Rythmé par des anecdotes d’autant plus effarantes (au sens propre du terme) qu’elles sont véridiques sur les nombreuses fois où nous avons failli tous sauter joyeusement, ce livre est un très grand du genre. Oppel fait un sans faute, c’est drôle, même si le rire est quelque fois jaune. Son style est superbe, je l’envie d’écrire comme ça.

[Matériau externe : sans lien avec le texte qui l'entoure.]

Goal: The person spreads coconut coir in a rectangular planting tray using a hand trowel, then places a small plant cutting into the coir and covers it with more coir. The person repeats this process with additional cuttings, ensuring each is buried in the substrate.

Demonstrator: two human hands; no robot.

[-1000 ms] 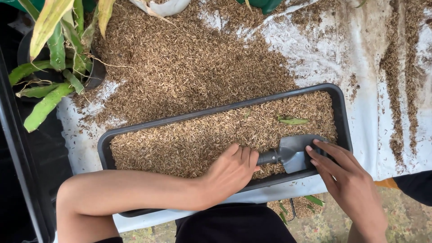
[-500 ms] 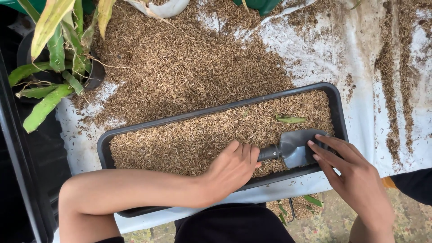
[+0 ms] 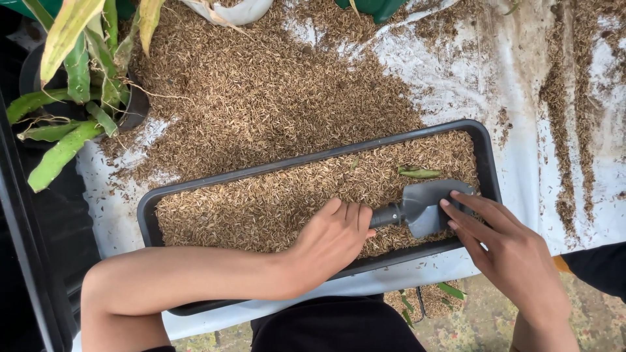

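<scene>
A long black tray (image 3: 488, 155) lies filled with brown rice husks (image 3: 274, 202). My left hand (image 3: 329, 241) reaches in from the left and is closed around the handle of a small grey trowel (image 3: 424, 205), whose blade rests on the husks at the tray's right end. My right hand (image 3: 505, 244) lies flat with its fingers apart, the fingertips touching the blade's right edge. A green leaf scrap (image 3: 417, 173) sits on the husks just beyond the blade.
More husks (image 3: 261, 91) are heaped on a white sheet (image 3: 528, 143) behind the tray. A potted plant (image 3: 78, 78) with long green leaves stands at the far left. A white pot (image 3: 235, 10) and a green container (image 3: 372, 6) sit at the top edge.
The trowel and both hands have shifted slightly up and left over the husks. My right fingertips stay on the blade.
</scene>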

Autant le dire tout de suite, mon antimilitarisme n’a pas décru ! Confier nos destins à ces tarés, et plus ils sont galonnés plus ils sont tarés, comme celui qui, régnant dans un établissement vide, est tellement con qu’il n’obéira qu’à un ordre sous telle forme, ces malades de la paranoïa qui, Français, Américains, Anglais, Russes ou autres, ont monté ces usines à gaz dont ils ne se serviront, espérons-le, jamais, tout ceci fait froid dans le dos. Il est évident qu’ils ont inventé ces dangers pour exister, qu’ils s’amusent à la guerre, faisant dans leur froc à l’idée qu’elle se déclenche, se barbouzant les uns les autres. Qu’on leur file des lance-pierres et qu’on les foute à la retraite, qu’on supprime les militaires dans le monde entier, ils sont les véritables dangers, ces cons !

Humeur noir

En ce moment, c’est tous les jours ! 130 flics en permanence, pointes à plus de 200 casqués, rue d’Enghien pour protéger le QG du Ministre de l’Intérieur (tiens, ce n’est plus place Beauvau ?) ou alors ce n’est pas le Ministre mais un candidat à la présidence, mais alors pourquoi ne bloque-t-on pas aussi le Boulevard Saint Germain et la rue de Solférino ? Tiens, encore : Balkany, le parrain de Levallois-Perret, fervent adepte de la caresse buco génitale obtenue sous contrainte et de l’emploi chez lui de domestiques payés par le contribuable, demanderait (le conditionnel, avec ça, pas de procès !) une remise gracieuse des 210.000 euros d’intérêts légaux que la justice (avec un tout petit « j ») lui demande. Ben tiens, faut pas se gêner ! Sarko est un pote. Devinette: qui a dit ce qui suit et de qui s’agit-il ? « Ce type est un menteur. Il ment sur tout. Il ment sur ses rapports avec les femmes. Il ment en disant qu’il n’est pas rancunier… Ce type est vraiment un minable. Il essaie de se donner le beau rôle. ». C’est Balladur qui parle de son ami (de trente ans !), Chirac, dans le Canard Enchaîné…. Bedos reconnaissait à Chirac le mérite de nous avoir débarrassé de Balladur ! Tiens encore: j’ai envie d’aller déclarer le vol de mon scooter. On va voir s’il est vite retrouvé. Chiche ? Je vous tiens au courant. S’il n’est pas retrouvé, je lancerai un appel à souscription parmi vous, j’en ai vraiment besoin.